Like here, the answer is to start adding type annotations. In addition to the ones here, the other main example would be changing foo(t) to foo(t::TT) where TT<:Tuple when you know t is a tuple, since there are also heuristics that prevent runaway specialization on tuple-arguments. (EDIT: that used to be true but it doesn’t seem to be anymore, if I’m reading the C source correctly.)

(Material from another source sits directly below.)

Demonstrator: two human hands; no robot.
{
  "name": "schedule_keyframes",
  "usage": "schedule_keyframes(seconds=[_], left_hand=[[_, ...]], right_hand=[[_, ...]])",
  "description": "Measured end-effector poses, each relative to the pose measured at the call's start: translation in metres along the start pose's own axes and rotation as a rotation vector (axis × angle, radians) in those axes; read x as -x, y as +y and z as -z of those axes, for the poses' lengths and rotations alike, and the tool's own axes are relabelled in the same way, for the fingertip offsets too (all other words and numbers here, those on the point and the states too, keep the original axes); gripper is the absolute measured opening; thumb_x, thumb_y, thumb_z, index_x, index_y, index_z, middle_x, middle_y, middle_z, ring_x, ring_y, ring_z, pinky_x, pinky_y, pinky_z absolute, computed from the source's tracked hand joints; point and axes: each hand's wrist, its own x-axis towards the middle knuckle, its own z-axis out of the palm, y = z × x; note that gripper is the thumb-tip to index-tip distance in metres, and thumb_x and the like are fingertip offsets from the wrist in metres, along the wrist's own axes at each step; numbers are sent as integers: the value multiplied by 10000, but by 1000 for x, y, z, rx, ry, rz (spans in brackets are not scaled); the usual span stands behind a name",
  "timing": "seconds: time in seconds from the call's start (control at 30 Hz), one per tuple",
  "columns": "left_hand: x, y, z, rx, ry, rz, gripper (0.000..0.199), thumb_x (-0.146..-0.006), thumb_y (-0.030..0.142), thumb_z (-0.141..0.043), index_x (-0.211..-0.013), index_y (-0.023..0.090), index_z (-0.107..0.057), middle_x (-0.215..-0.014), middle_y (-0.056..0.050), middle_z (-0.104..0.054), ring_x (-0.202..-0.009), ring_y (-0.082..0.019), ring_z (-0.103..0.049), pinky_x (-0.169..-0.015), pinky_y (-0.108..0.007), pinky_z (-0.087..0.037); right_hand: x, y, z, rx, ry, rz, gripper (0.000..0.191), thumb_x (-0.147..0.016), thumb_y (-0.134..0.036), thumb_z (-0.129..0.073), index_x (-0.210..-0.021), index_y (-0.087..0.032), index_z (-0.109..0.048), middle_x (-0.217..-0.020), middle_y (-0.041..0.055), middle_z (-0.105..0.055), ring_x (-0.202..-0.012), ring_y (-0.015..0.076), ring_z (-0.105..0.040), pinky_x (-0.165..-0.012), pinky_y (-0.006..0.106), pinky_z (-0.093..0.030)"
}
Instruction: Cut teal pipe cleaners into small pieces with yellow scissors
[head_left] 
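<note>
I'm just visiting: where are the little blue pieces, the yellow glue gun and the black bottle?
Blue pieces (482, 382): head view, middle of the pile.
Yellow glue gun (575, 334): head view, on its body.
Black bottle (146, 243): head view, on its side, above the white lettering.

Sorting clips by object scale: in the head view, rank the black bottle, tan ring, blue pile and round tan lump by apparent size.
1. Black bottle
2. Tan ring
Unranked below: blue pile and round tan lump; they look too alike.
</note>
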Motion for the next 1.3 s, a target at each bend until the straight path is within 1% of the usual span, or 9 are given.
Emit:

But I still recommend against adding type annotations to everything; this doesn’t come up all that often, and there are good reasons for the limits on the amount of specialization. Since you can force it in performance-critical situations, the current state is actually quite good; the only real problem is that it would be nice to have an easier way to diagnose this issue.

6 Likes

seconding Tim’s recommendation for the profiler. Also if you use Atom/Juno you can use the @profiler macro to get a really nice display in Atom, that also creates background bars directly in the source code showing how much relative time each line takes. Very slick.

2 Likes

Is this behaviour that can be relied on, or is it just something that the current version of the compiler happens to do?

1 Like

No promises, but it’s been true for quite a few releases, as long as I can remember being aware of this issue.

1 Like

There is some rather technical information about this in the following manual chapter:

https://docs.julialang.org/en/v1.0/devdocs/functions/

under the heading “Compiler Efficiency Issues”.